The non-written nature of Auston's contract is not its worst flaw. The more fundamental problem is the lack of consideration underlying Schubnell's statements, assuming that he was empowered to act as the agent for the Hospital. As the district court said, it is hard to conceive of a rationale that "would somehow make Auston's deferral of the first year of his law school education a benefit for the Hospital." Auston certainly does not provide any help to the court in answering this question; he provided no citations or evidence either before the district court or here to answer the Hospital's assertion that the contract was not supported by consideration. This is not enough to overcome the presumption in Illinois law that one is an employee at will. See Hartlein v. Illinois Power Co., 151 Ill. 2d 142, 176 Ill.Dec. 22, 30, 601 N.E.2d 720, 728 (1992); Hanna v. Marshall Field & Co., 279 Ill.App.3d 784, 216 Ill.Dec. 283, 287, 665 N.E.2d 343, 347 (1st Dist.1996).

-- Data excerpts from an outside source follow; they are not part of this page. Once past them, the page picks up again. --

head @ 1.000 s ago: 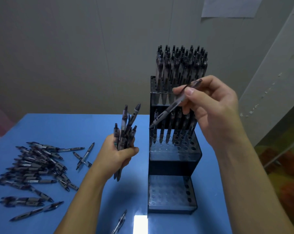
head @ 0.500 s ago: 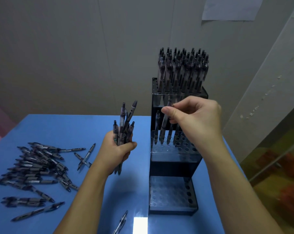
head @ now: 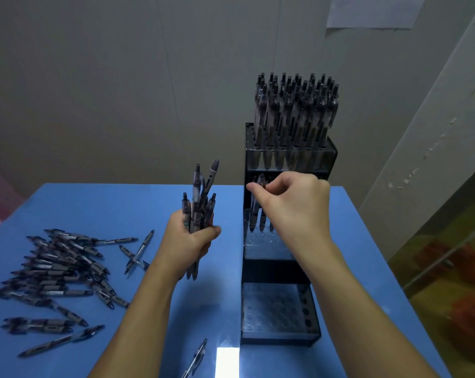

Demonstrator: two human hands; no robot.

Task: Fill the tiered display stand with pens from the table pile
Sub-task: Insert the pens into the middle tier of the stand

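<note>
A black three-tier display stand [head: 281, 268] stands on the blue table [head: 122, 208]. Its top tier is packed with upright pens [head: 296, 110]. My right hand [head: 293, 203] is over the middle tier and pinches the top of one pen [head: 254, 208] that stands upright at the tier's left side, beside a few others. My left hand [head: 188, 241] grips a bundle of pens [head: 199, 205] upright, left of the stand. The pen pile [head: 59, 266] lies on the table's left side. The bottom tier [head: 274, 309] shows only holes.
A single pen [head: 197, 358] lies near the table's front edge, beside a bright glare patch [head: 227, 361]. A grey wall rises behind the table. Right of the table edge the floor shows blurred orange and yellow shapes [head: 454, 282].
My right hand has swung the pen from a slant in the air to upright and lowered it into the middle tier. My left hand with its bundle has barely moved.
</note>
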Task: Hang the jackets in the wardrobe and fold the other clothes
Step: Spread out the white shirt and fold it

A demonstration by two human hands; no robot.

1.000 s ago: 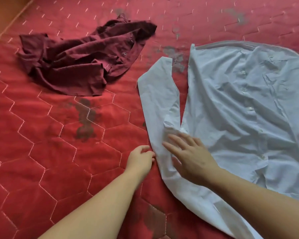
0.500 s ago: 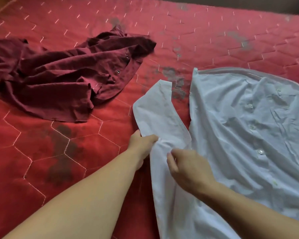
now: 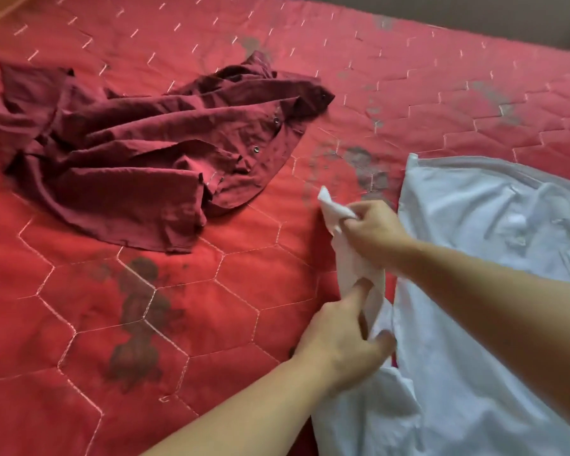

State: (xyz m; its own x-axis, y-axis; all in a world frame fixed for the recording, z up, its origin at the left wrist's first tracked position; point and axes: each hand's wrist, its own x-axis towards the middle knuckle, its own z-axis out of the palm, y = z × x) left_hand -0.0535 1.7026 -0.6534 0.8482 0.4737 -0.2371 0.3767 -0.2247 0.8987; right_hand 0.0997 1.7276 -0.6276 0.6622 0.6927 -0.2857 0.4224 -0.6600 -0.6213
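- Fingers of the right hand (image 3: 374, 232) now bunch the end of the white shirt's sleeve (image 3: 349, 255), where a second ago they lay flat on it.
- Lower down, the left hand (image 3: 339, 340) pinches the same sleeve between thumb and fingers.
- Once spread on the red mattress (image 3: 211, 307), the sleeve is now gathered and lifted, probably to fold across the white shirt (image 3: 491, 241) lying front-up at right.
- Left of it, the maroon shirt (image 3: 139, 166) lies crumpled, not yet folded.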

Auston also fails on his claims of promissory estoppel and tortious interference with his employment contract (brought only against Schubnell). He did not include the promissory estoppel claim in his complaint or his amended complaint, adding it only at the summary judgment stage. This is too late in the day to be adding new claims. Furthermore, Auston's unilateral expectation of job security cannot be enough to bind the Hospital, in the absence of some showing that it was receiving a particular benefit from the commitment to employ him in the .6 FTE Baylor position throughout his law school career. Auston's claim against Schubnell for tortious interference with his employment contract fails as a result of our finding that no valid and enforceable contract existed between Auston and the Hospital on the terms Auston alleged. See generally Muthuswamy v. Burke, 269 Ill.App.3d 728, 207 Ill.Dec. 50, 54, 646 N.E.2d 616, 620 (1st Dist.1993), appeal denied, 162 Ill. 2d 570, 209 Ill.Dec. 803, 652 N.E.2d 343 (1995).
Disappointed job expectations are not always the result of venal or discriminatory actions on the part of employers. We do not doubt that Auston was disappointed when his hopes for his position at the Hospital were dashed after his second car accident and injuries, but his problems were largely selfinflicted. He did not comply with the Hospital's leave policy, nor was he justified in assuming that he had an unshakeable right to remain in the Baylor weekend day-time shift position throughout his law school career. We A FFIRM the district court's judgment.